Nur etwa fünf Kilometer trennen die Sportplätze der beiden Klubs, die ganz unterschiedliche Saisonziele verfolgen: Während der TuS Bösinghoven dringend punkten muss, um etwas Luft im Kampf ums Überleben zu bekommen, strebt der gastgebende Liganeuling aus Fischeln den direkten Durchmarsch in die Regionalliga an. Heute, 16 Uhr (Kölner Straße) treffen die beiden Teams aufeinander.

Die Grün-Weißen standen vor wenigen Wochen nach einem Saisonstart mit sieben Siegen in Folge noch an der Tabellenspitze. Dann kassierten sie beim 1:3 auf eigenem Platz gegen den Wuppertaler SV die erste Niederlage. Mit den Dreiern bei Rot-Weiß Oberhausen II (2:1) und gegen Schwarz-Weiß Essen (1:0) kehrte die Mannschaft nur kurz auf die Erfolgsspur zurück. Zuletzt gab es drei Niederlagen in Serie bei Germania Ratingen (0:1), gegen den VfB Hilden (2:3) und beim 1. FC Bocholt (2:4), die für den Sturz von Rang eins auf drei sorgten. Zwar ist die Truppe von Trainer Josef Cherfi immer noch punktgleich mit Spitzenreiter Bocholt, dennoch steht sie gegen Bösinghoven unter Druck und braucht dringend ein Erfolgserlebnis, um gegenüber den Konkurrenten nicht weiter an Boden zu verlieren. TuS-Trainer Robert Palikuca glaubt nicht, dass die Niederlagen dem VfR einen psychologischen Knacks zugefügt haben und seine Elf nun leichtes Spiel hat. "Die Fischelner haben dreimal nur sehr knapp verloren und sind im Aufstiegsrennen immer noch voll dabei. Sie werden trotz ihrer jüngsten Niederlagen mit viel Selbstvertrauen gegen uns antreten", sagt er.
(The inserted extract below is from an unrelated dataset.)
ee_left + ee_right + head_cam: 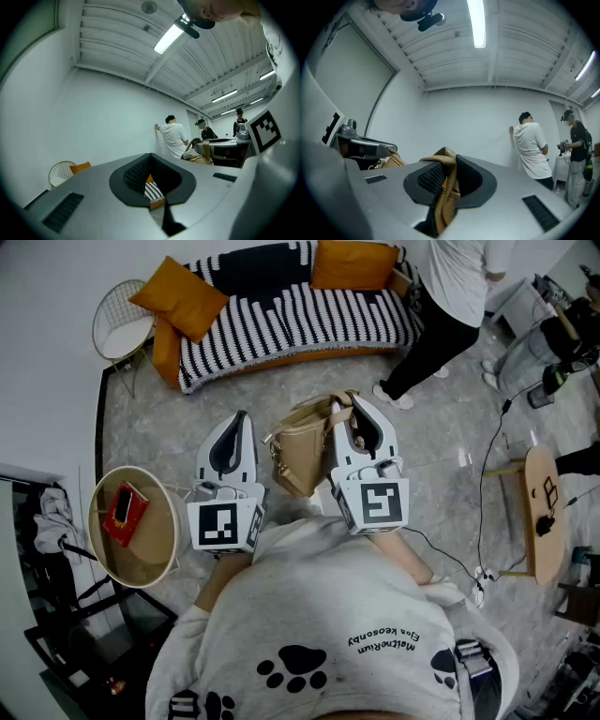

Palikuca sieht sein Team in der Außenseiterrolle. Dennoch traut er ihm eine Überraschung und den ersten Auswärtserfolg der Saison zu. "Wir sind auf einem guten Weg. Physisch gehen wir in den Spielen an unsere Grenzen und spielerisch werden wir auch immer besser. Leider stehen Aufwand und Ertrag in keinem gesunden Verhältnis, weil wir zu viele Torchancen vergeben", sagt er. So war das auch zuletzt beim 2:2 gegen den MSV Duisburg II, als der TuS kurz vor Schluss unglücklich den Ausgleich kassierte.